*TASK STATEMENT*:
Wherever the word "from" appears in a line of the data, that line should be copied.
************
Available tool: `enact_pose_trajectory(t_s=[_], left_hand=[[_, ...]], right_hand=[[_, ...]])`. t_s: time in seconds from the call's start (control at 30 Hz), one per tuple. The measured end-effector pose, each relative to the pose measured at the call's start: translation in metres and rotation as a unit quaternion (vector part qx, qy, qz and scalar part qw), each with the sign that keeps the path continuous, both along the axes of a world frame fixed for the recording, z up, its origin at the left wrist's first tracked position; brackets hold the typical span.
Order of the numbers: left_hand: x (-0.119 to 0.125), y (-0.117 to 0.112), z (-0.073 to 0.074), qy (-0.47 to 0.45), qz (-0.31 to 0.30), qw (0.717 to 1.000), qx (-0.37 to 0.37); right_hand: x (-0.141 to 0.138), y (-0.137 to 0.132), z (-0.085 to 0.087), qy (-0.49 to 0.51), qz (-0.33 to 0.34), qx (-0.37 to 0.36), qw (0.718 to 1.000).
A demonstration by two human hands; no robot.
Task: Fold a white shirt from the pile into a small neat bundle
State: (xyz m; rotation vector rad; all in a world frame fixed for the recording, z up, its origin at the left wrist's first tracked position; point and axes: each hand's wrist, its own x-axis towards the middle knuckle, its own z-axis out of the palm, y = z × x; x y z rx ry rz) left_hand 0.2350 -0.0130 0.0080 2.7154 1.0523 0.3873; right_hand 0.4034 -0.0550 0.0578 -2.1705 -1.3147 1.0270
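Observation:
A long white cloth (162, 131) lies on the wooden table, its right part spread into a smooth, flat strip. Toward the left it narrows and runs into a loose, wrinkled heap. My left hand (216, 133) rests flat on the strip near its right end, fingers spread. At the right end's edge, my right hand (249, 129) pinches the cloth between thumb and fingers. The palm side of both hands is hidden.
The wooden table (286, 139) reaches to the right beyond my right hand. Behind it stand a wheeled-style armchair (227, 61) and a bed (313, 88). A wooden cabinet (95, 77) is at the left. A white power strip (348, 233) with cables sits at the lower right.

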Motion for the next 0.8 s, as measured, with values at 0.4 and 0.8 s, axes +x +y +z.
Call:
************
*ANSWER AREA*:
Available tool: `enact_pose_trajectory(t_s=[_], left_hand=[[_, ...]], right_hand=[[_, ...]])`. t_s: time in seconds from the call's start (control at 30 Hz), one per tuple. The measured end-effector pose, each relative to the pose measured at the call's start: translation in metres and rotation as a unit quaternion (vector part qx, qy, qz and scalar part qw), each with the sign that keeps the path continuous, both along the axes of a world frame fixed for the recording, z up, its origin at the left wrist's first tracked position; brackets hold the typical span.
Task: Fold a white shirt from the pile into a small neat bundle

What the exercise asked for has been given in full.